:: Task to carry out ::
Across the listing below, work out how many lines include the word "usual". Give the number alone.

:: Given data ::
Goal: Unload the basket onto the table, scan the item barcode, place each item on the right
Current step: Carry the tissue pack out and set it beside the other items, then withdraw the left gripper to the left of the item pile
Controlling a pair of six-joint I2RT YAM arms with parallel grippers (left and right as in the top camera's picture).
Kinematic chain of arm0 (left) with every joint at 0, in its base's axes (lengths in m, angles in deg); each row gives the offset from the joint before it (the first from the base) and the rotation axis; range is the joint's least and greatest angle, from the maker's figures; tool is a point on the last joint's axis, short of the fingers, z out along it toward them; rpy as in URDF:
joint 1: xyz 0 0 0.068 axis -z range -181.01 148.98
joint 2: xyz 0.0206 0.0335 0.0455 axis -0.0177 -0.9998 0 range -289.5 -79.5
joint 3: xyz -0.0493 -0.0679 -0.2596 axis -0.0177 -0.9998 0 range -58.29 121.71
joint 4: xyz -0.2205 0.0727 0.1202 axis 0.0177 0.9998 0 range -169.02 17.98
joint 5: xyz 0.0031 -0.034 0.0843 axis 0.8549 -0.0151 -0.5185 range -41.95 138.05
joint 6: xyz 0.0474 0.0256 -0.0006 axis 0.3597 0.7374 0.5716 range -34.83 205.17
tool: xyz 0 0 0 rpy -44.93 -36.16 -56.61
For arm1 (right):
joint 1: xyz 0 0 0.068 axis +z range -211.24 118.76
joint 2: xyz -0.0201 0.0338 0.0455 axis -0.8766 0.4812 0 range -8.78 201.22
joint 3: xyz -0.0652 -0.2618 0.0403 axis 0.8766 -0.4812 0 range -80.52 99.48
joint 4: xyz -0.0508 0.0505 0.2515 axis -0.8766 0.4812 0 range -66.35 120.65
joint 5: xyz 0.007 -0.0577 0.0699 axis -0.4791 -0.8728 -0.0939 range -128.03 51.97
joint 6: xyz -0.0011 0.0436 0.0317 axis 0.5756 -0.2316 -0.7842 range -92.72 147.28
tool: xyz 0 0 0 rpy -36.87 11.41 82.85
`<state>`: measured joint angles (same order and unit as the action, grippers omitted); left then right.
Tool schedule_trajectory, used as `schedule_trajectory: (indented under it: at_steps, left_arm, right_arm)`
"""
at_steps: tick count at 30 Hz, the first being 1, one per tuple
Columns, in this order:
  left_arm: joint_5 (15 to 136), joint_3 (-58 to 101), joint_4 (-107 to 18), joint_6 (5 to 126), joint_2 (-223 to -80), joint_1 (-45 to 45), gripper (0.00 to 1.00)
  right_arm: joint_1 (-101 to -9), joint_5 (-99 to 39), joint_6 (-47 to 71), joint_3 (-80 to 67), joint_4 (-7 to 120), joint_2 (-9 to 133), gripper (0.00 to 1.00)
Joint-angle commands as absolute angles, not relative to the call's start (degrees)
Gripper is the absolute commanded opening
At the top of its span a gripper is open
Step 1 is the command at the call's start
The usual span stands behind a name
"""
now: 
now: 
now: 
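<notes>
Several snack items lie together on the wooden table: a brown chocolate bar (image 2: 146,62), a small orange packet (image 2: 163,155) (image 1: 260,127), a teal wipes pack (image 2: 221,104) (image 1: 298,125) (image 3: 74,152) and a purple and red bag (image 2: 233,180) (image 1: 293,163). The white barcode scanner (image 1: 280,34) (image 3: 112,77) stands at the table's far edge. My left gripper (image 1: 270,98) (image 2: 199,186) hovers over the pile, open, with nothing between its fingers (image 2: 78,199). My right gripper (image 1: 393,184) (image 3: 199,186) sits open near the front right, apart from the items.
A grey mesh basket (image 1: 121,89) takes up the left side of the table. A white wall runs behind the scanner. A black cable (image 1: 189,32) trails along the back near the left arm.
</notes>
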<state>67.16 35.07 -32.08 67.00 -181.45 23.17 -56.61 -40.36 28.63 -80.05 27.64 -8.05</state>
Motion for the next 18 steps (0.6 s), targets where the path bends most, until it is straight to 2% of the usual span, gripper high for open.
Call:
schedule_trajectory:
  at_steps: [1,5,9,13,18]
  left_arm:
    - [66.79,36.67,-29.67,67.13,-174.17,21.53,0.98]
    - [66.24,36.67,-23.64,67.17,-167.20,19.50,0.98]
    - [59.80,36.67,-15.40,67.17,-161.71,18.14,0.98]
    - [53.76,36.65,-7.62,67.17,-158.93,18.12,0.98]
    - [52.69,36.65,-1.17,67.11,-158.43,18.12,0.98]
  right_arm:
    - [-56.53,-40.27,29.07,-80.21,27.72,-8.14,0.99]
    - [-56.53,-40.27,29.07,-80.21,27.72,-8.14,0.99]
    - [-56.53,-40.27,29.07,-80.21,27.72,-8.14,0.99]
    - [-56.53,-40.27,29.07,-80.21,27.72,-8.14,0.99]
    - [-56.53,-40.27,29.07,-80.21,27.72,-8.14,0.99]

:: Problem solution ::
2